WHAT THIS TASK INVOLVES:
Copy each line from the entries that the word "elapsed" appears in.

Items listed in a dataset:
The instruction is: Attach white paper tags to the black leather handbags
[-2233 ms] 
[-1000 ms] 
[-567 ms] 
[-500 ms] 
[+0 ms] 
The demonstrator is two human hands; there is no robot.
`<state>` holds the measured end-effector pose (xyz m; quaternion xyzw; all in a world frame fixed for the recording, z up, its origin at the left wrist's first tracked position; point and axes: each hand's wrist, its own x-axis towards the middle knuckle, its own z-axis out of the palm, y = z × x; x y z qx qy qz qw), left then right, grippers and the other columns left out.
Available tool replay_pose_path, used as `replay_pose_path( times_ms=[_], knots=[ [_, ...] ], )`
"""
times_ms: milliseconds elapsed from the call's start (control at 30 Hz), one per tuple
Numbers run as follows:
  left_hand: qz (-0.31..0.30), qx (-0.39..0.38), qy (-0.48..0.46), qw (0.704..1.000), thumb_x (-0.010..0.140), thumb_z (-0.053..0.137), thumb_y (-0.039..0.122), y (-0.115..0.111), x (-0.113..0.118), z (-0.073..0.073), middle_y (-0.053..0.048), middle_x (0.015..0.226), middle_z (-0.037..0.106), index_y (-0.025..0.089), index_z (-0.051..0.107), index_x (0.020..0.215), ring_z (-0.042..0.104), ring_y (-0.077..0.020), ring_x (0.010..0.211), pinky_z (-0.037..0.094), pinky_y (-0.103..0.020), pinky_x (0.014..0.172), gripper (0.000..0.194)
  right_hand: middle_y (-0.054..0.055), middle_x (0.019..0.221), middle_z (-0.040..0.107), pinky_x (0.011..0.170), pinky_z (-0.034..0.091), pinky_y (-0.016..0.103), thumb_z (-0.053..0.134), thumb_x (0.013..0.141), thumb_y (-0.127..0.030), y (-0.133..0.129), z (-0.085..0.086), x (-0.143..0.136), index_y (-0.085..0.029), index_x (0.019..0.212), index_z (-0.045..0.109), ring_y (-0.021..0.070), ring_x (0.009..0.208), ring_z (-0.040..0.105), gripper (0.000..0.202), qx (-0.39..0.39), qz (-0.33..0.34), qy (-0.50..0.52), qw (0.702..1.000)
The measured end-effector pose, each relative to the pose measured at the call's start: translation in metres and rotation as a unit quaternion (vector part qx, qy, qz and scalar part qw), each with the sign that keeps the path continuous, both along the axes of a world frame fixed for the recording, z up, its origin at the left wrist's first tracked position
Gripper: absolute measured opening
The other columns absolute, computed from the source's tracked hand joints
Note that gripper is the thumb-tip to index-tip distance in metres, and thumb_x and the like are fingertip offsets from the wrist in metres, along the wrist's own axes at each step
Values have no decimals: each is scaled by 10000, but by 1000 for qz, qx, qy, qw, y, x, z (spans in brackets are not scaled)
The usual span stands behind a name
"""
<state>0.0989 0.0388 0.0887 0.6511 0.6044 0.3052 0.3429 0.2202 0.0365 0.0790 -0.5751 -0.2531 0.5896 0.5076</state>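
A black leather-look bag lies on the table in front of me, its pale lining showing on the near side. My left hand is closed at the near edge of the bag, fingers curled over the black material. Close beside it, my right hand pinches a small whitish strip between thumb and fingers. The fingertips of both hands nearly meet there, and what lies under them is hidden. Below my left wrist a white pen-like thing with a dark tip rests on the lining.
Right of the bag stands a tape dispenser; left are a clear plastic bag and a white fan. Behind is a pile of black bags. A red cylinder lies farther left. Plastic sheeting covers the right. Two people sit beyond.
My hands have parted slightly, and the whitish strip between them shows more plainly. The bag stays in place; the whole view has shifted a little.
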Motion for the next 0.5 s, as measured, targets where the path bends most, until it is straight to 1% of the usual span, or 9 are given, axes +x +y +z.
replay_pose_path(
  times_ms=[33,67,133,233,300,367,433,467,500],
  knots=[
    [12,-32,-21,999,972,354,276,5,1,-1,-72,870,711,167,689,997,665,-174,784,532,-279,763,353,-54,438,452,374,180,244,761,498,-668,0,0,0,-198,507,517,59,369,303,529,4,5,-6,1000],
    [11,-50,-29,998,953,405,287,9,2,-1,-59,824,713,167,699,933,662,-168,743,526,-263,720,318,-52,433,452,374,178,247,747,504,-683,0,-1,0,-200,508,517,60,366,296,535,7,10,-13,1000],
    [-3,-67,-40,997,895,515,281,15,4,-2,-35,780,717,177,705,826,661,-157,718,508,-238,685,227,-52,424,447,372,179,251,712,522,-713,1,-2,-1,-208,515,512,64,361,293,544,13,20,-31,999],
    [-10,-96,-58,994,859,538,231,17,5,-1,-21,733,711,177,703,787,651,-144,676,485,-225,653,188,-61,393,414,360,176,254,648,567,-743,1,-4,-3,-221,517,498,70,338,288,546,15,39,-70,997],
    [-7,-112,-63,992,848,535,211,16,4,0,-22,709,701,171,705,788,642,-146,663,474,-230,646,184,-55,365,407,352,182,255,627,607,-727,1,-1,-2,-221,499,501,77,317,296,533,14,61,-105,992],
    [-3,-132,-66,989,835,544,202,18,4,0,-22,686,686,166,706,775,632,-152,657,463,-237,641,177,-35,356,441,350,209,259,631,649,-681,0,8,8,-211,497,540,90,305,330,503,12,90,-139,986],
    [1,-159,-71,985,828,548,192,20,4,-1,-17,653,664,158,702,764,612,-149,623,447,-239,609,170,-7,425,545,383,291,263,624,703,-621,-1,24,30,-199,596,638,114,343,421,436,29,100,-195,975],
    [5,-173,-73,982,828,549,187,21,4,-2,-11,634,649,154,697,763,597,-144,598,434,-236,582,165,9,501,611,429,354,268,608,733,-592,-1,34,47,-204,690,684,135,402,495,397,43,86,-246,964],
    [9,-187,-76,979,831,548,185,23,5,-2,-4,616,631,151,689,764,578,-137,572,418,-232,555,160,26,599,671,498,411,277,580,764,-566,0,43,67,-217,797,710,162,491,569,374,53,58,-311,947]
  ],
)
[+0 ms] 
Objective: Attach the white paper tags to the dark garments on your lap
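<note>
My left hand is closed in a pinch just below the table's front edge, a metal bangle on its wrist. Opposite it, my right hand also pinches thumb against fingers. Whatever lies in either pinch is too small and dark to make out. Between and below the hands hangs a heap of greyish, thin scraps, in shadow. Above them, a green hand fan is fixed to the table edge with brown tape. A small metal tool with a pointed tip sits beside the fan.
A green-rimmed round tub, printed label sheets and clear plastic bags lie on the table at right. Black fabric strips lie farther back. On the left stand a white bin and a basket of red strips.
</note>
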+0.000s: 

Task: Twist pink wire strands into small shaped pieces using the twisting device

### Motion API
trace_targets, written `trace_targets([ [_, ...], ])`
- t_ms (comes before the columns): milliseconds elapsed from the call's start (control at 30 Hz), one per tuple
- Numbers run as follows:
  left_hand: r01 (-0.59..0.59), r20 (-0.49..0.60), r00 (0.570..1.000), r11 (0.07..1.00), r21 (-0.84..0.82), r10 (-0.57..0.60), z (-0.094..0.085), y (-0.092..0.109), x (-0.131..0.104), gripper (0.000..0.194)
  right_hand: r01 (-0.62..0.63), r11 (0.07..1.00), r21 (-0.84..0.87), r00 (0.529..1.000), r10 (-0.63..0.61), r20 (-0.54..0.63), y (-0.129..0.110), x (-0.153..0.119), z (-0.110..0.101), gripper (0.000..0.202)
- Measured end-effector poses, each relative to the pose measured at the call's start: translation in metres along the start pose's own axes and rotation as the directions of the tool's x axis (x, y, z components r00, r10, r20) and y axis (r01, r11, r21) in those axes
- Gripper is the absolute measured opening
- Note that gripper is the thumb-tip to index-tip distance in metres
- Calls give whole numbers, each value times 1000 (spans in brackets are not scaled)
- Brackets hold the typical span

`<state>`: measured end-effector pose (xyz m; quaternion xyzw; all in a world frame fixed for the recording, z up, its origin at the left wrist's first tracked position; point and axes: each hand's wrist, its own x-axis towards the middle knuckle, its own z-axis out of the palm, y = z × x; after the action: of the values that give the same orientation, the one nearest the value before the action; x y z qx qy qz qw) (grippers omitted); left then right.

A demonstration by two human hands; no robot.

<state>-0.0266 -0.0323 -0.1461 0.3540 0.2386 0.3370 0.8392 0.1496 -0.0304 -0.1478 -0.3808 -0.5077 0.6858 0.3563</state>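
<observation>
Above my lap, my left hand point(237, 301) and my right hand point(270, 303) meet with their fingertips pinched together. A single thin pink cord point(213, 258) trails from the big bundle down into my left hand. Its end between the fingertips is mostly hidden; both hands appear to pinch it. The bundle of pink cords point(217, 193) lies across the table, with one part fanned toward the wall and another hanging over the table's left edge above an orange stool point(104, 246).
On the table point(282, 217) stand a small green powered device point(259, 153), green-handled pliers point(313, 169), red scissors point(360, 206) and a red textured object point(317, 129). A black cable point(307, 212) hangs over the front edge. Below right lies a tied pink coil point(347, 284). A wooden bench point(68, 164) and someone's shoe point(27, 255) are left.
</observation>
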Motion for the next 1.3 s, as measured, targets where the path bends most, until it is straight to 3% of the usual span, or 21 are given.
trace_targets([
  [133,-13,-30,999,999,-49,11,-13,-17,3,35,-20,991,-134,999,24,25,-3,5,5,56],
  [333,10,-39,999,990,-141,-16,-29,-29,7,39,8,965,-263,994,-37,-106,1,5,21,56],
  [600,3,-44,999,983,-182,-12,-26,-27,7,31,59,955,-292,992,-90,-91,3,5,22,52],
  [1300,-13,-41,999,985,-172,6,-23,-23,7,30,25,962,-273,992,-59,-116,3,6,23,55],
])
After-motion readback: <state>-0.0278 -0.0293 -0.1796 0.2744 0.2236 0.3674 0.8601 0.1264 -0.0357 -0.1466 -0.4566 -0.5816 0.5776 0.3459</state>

EXERCISE SOLUTION:
times_ms: milliseconds elapsed from the call's start (control at 30 Hz), one per tuple
- t_ms (comes before the columns): milliseconds elapsed from the call's start (control at 30 Hz), one per tuple

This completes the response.